La prima cosa da fare è non usare il denaro per assegnare un valore agli esseri umani. La seconda cosa da fare è spianare la piramide gerarchica della società, cercando di modellare una sfera (letteralmente) sociale in cui tutti i punti sono equidistanti dal centro. La terza cosa da fare è pretendere trasparenza da parte del potere, sempre, e fare in modo che i nostri rappresentanti si sentano delegati, non casta. La quarta cosa da fare è non credere al Salvatore o all’Élite Benevola che corre in nostro soccorso. La quinta cosa da fare è non aspettarsi riforme spontanee dall’altro. Ogni conquista sociale è costata sudore e sangue, così è sempre stato e sempre sarà, finché vivremo in società piramidali dove i vertici sono per definizione autoreferenziati e ragionano in termini di “pesce grande mangia pesce piccolo”. La sesta cosa da fare è nazionalizzare le banche centrali e stampare denaro in proporzione alla ricchezza prodotta dal paese. La settima cosa è promuovere un’etica cooperativa, invece di quella dell’uomo che non deve chiedere mai, che ci martella da mane a sera. L’ottava cosa è concentrarsi sull’ambito locale: le relazioni di potere a livello nazionale ed internazionale sono esageratamente corrotte, perché maggiore è il potere, maggiore è la corruzione. La nona cosa da fare è rinunciare al mito della crescita MATERIALE continua. L’umanità ha bisogno di crescere, maturare, migliorarsi, ascendere, ma non certo nella direzione di oggigiorno, quella del profitto, del superfluo, dell’edonismo, del materialismo. La crescita costante serve a livello interiore, spirituale, non certo esteriore. Da questo punto di vista l’approccio marxista è mostruoso tanto quanto quello capitalista. La decima cosa da fare è far sentire il nostro prossimo coinvolto nelle dinamiche sociali, nelle relazioni interpersonali, valorizzare il suo lavoro ed i suoi talenti, fargli/le capire che il suo contributo creativo ed innovativo è importante, che ciascuno ha un ruolo significativo da svolgere. Al momento presente, in una società della quantità, questa forma mentis è utopica, ma il futuro non potrà essere come il passato. Non può piovere per sempre. Panta rei, tutto cambia.

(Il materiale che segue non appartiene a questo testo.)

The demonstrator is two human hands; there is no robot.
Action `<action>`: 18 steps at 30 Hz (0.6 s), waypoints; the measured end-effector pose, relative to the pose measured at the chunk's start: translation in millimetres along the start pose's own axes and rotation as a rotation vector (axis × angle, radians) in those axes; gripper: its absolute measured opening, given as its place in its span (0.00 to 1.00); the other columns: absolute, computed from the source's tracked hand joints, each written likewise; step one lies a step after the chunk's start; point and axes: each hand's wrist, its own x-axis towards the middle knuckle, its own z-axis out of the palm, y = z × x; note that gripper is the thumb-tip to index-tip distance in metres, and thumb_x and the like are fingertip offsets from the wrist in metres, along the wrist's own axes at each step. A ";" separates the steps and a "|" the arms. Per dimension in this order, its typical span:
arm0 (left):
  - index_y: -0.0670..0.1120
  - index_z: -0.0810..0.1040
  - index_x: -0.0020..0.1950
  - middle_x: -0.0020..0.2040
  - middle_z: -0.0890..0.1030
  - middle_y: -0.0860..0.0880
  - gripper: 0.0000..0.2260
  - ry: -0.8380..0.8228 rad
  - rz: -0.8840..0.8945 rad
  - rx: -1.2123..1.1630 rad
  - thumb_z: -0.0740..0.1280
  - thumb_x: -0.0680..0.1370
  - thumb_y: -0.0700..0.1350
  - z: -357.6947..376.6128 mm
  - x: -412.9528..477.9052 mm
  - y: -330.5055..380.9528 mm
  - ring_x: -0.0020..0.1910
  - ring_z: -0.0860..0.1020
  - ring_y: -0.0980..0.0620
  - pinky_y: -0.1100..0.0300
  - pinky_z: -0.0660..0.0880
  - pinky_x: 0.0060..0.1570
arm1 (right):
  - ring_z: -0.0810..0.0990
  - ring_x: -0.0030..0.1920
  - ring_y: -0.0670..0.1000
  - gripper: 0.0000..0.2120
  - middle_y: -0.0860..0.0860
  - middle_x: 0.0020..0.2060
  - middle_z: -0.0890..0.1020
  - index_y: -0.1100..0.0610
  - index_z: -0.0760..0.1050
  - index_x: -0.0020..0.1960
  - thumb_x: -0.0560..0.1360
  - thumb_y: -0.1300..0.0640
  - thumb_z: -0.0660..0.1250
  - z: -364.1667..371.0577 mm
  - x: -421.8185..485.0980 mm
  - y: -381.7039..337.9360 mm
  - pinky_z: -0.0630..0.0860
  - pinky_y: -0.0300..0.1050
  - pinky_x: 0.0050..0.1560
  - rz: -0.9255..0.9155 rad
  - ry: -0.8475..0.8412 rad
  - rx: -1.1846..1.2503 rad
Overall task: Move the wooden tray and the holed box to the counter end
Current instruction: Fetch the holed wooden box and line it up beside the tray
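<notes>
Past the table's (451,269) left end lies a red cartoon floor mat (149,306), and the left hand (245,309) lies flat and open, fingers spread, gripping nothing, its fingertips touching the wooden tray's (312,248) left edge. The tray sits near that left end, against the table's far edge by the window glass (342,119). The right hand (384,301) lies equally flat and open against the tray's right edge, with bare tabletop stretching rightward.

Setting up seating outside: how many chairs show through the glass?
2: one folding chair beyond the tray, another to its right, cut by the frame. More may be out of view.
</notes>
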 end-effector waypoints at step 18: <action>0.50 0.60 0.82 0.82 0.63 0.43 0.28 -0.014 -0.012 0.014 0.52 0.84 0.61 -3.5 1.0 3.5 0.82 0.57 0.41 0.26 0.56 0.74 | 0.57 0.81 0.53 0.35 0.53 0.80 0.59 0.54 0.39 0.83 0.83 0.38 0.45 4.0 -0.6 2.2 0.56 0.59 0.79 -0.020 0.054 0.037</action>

Per quanto concerne la democrazia diretta, non credo debba essere estesa oltre un ragionevole limite, rimanendo sempre ben consapevoli dei suoi limiti:
Se c’è una società civile informata e partecipe i suoi rappresentanti fanno quello che sono tenuti a fare. Le caste esistono perché i cittadini hanno permesso che si formassero, per ignoranza, ignavia, vantaggi a breve temine. I cittadini sono così perché gli intellettuali non hanno assolto il loro compito e si sono avvitati nei loro narcisismi. Le persone che hanno avuto la fortuna di potersi educare a certi livelli hanno il preciso dovere di produrre idee e farle circolare, di condividere conoscenza, perché la conoscenza può proteggere tutti, mentre l’ignoranza espone ad ogni tipo di periglio.